▼
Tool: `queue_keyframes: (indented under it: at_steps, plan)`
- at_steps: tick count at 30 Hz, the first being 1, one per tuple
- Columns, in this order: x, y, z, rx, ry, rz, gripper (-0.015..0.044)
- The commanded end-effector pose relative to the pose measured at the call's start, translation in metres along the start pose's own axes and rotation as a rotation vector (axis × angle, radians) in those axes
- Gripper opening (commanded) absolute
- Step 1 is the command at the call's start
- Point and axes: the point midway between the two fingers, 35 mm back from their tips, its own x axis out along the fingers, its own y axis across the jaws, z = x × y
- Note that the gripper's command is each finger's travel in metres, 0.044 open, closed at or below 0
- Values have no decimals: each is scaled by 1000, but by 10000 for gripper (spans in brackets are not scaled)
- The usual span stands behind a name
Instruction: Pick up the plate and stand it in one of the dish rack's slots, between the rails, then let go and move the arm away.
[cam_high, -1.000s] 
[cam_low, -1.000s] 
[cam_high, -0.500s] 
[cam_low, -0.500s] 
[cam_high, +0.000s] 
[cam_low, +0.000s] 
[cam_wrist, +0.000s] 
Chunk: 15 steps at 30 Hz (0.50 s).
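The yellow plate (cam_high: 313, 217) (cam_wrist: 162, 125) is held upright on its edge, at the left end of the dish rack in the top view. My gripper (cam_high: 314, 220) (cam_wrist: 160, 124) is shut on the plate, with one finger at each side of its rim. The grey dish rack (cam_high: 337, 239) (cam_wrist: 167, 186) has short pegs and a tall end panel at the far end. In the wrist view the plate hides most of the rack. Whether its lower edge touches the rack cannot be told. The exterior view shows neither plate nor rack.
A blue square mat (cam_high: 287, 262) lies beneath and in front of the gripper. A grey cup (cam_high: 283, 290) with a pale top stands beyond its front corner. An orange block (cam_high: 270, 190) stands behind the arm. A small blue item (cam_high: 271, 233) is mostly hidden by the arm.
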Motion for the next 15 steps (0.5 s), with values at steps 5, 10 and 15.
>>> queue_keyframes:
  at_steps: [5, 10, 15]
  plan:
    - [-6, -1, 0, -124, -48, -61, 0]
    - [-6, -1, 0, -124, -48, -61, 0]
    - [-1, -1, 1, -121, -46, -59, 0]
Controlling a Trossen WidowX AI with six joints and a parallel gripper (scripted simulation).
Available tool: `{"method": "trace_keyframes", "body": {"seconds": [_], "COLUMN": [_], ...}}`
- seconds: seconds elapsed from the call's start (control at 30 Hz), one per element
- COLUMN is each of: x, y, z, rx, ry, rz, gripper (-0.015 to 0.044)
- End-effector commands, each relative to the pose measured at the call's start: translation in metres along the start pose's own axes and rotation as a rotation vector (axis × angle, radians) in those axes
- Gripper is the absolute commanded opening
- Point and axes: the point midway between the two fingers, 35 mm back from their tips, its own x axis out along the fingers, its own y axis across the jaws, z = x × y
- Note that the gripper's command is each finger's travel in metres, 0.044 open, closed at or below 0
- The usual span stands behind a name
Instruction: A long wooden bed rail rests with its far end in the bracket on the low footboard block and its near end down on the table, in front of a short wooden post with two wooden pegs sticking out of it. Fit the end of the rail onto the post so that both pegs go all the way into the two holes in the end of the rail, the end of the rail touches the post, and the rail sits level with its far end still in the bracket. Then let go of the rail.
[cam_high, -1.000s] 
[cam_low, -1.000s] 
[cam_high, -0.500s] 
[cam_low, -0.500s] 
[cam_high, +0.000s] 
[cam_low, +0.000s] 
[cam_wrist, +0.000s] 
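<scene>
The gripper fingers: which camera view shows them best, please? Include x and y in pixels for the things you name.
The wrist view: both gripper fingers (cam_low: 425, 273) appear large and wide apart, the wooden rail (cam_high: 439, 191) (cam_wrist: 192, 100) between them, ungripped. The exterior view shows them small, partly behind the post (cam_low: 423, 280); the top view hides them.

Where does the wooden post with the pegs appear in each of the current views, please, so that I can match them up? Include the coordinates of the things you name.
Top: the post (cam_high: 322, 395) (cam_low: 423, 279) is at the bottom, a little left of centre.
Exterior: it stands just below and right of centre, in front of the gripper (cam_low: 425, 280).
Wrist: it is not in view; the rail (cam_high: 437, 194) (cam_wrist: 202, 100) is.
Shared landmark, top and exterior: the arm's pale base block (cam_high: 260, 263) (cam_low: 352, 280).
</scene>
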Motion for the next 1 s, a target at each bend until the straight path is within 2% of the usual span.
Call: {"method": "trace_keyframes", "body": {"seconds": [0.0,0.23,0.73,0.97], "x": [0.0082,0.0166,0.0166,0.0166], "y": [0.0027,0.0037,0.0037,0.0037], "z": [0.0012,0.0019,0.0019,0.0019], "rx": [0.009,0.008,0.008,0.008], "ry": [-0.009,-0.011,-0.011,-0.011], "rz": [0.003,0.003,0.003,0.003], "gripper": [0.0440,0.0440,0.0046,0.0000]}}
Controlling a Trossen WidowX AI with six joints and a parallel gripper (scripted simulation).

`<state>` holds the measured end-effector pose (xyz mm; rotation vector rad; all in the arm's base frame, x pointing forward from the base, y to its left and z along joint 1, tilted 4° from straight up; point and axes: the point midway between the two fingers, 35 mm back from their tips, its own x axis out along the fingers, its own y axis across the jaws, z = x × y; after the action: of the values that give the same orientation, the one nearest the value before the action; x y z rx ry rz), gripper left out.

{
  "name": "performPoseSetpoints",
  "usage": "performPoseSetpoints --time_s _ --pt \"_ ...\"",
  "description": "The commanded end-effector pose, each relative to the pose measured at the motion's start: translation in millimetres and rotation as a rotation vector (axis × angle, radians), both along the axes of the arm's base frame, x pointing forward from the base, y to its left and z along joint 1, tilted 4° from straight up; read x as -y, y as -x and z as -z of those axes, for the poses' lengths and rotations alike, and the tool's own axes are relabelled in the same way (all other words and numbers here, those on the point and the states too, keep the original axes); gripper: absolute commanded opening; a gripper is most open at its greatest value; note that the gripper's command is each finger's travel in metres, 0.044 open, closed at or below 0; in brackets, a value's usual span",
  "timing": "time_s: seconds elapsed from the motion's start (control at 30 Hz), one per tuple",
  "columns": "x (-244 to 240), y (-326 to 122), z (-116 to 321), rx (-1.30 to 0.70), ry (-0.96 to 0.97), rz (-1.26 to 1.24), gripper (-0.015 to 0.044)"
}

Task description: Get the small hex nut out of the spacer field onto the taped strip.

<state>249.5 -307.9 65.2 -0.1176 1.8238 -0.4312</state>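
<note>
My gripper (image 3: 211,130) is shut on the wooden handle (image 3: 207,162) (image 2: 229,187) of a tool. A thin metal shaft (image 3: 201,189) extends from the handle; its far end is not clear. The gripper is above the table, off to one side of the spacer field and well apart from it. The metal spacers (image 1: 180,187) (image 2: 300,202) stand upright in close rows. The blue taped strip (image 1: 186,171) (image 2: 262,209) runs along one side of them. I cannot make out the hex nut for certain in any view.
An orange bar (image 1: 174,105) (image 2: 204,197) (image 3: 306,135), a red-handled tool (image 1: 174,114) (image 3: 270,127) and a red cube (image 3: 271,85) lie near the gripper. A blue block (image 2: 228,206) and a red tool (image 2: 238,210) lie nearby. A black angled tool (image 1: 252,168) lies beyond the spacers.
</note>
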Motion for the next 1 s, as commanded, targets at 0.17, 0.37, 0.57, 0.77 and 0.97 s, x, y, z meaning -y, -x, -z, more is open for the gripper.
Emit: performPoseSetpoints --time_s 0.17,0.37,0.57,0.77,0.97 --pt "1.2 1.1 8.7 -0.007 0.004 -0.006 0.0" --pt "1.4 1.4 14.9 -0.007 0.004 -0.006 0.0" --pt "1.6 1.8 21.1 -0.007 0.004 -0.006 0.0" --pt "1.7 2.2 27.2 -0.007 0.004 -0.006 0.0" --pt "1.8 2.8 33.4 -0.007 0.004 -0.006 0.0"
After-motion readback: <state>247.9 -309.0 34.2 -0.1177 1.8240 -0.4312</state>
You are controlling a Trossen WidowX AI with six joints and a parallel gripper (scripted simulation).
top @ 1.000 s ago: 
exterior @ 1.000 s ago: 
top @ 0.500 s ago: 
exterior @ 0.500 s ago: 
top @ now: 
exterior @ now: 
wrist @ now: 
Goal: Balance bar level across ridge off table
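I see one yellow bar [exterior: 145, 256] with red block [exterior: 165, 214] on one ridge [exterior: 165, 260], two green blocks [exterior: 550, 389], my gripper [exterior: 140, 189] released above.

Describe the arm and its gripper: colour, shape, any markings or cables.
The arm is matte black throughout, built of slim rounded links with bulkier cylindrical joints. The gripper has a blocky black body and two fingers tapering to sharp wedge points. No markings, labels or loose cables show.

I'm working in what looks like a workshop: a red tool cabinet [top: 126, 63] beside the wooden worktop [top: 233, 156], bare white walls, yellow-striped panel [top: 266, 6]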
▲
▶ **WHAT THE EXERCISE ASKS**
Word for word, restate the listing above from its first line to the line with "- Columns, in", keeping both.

▶ **SOLUTION TO THE PROBLEM**
Tool: `queue_keyframes: (indented under it: at_steps, plan)`
- at_steps: tick count at 30 Hz, the first being 1, one per tuple
- Columns, in this order: x, y, z, rx, ry, rz, gripper (-0.015..0.044)

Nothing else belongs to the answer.